### [WHAT YOU HAVE TO DO]
Below is a listing. Set down exactly the lines from the one containing "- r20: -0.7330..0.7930" through the one containing "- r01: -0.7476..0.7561", both ends included, and leave out the rest.

### [RECORDED INFORMATION]
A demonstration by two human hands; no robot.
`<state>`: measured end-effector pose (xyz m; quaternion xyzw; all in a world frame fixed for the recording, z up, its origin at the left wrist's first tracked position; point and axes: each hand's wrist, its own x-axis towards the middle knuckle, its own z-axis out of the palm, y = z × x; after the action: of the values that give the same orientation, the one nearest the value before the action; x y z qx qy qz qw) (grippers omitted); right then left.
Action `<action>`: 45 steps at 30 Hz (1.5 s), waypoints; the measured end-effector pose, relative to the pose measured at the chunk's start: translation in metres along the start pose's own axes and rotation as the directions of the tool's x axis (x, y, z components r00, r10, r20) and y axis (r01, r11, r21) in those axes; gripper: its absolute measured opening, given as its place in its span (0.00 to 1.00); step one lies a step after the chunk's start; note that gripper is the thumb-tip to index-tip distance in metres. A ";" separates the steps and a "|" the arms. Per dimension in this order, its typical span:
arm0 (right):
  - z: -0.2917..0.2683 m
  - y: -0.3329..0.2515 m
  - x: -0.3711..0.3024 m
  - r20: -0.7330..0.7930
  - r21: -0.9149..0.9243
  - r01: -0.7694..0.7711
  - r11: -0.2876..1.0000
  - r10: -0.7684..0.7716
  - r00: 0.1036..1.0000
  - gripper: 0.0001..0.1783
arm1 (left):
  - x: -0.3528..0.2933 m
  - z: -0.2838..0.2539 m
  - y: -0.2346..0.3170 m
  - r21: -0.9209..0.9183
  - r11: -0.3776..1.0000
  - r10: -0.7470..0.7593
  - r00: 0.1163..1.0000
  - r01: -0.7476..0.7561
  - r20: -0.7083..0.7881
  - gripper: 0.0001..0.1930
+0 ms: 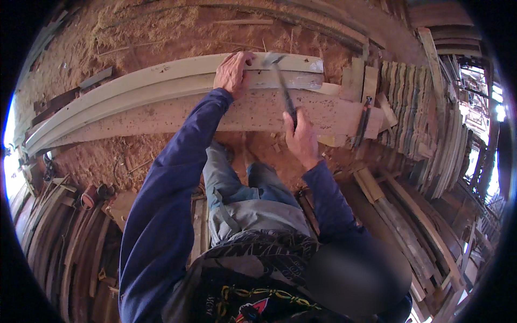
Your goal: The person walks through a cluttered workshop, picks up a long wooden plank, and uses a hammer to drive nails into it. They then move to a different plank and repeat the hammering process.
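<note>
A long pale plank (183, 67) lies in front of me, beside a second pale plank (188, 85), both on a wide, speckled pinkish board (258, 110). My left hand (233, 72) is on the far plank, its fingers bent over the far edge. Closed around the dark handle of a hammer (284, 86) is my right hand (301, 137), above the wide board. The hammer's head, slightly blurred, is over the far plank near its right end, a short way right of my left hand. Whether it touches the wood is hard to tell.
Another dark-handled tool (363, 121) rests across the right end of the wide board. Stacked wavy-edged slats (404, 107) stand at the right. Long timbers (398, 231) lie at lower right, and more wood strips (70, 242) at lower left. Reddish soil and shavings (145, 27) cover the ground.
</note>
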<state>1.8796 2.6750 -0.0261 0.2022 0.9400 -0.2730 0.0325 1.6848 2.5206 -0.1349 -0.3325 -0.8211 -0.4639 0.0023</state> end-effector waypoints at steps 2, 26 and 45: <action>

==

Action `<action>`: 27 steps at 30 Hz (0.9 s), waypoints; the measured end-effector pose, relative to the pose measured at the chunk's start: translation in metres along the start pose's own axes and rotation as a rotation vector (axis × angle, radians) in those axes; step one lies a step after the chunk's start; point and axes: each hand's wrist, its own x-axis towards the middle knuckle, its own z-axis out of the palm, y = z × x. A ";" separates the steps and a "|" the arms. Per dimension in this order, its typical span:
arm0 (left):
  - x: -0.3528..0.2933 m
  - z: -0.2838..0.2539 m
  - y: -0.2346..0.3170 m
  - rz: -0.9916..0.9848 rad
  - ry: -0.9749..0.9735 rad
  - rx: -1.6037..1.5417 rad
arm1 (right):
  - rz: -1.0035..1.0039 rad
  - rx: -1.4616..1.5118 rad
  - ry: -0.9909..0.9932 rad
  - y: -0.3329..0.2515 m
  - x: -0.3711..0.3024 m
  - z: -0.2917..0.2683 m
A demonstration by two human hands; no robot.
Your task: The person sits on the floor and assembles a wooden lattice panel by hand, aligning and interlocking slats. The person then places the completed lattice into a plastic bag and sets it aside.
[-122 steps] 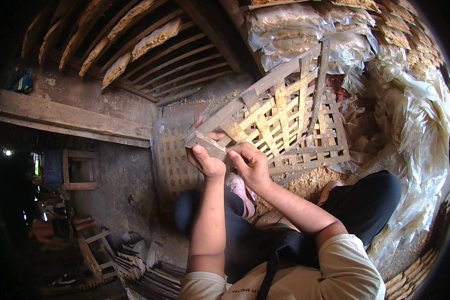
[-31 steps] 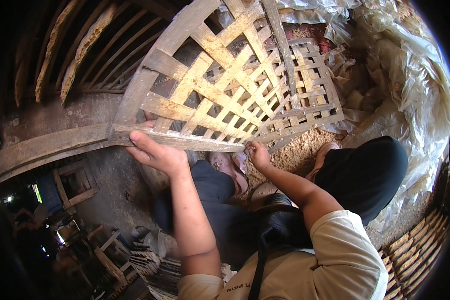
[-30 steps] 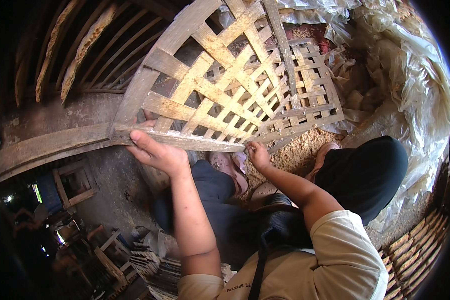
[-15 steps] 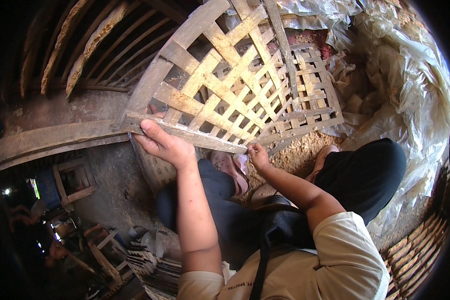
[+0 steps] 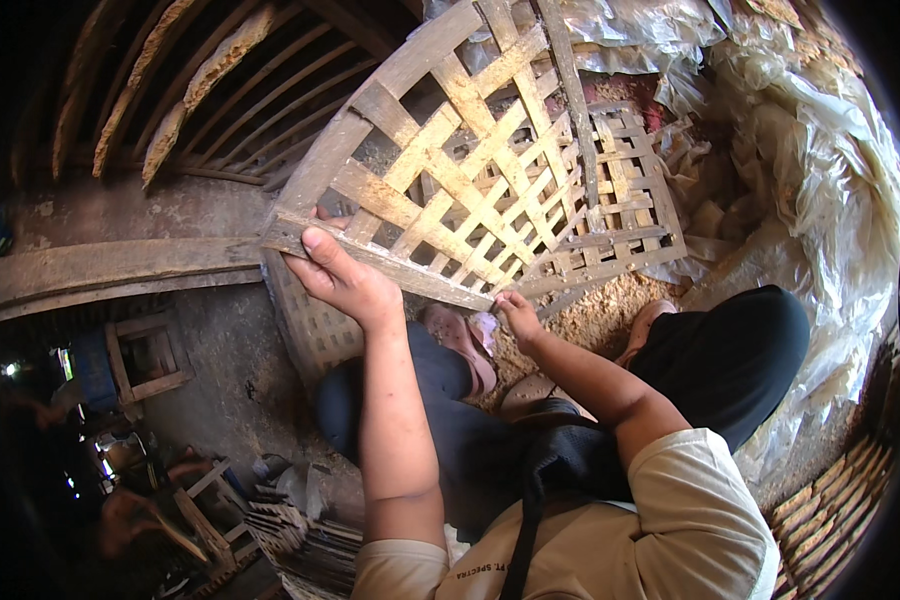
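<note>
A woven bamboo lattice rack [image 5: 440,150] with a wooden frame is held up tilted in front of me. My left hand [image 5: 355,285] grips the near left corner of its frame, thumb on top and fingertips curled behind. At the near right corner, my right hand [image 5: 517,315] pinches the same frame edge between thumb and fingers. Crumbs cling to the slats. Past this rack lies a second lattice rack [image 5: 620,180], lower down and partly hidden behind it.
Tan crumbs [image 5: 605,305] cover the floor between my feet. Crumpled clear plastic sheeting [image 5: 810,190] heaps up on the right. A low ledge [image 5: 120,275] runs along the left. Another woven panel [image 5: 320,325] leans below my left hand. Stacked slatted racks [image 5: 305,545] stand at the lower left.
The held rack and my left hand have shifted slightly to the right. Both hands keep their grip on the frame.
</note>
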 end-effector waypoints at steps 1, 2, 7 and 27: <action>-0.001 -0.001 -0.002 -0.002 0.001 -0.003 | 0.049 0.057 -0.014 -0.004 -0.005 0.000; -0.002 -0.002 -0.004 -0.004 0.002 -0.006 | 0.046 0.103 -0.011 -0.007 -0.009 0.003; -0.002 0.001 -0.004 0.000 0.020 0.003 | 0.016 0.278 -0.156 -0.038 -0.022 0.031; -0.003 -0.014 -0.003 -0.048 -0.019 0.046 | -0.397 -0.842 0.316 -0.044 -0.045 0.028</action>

### [RESPONSE TO THE EXERCISE]
  - r20: -0.7330..0.7930
  - r21: -0.9149..0.9243
  - r01: -0.7694..0.7711
  - r11: -0.2876..1.0000
  - r10: -0.7684..0.7716
  - r00: 0.1036..1.0000
  - gripper: 0.0001..0.1783
arm1 (left):
  - x: -0.3528..0.2933 m
  - z: -0.2838..0.2539 m
  - y: -0.2346..0.3170 m
  - r21: -0.9209..0.9183
  - r11: -0.3776..1.0000
  - r10: -0.7470..0.7593
  - r00: 0.1163..1.0000
  - r01: -0.7476..0.7561

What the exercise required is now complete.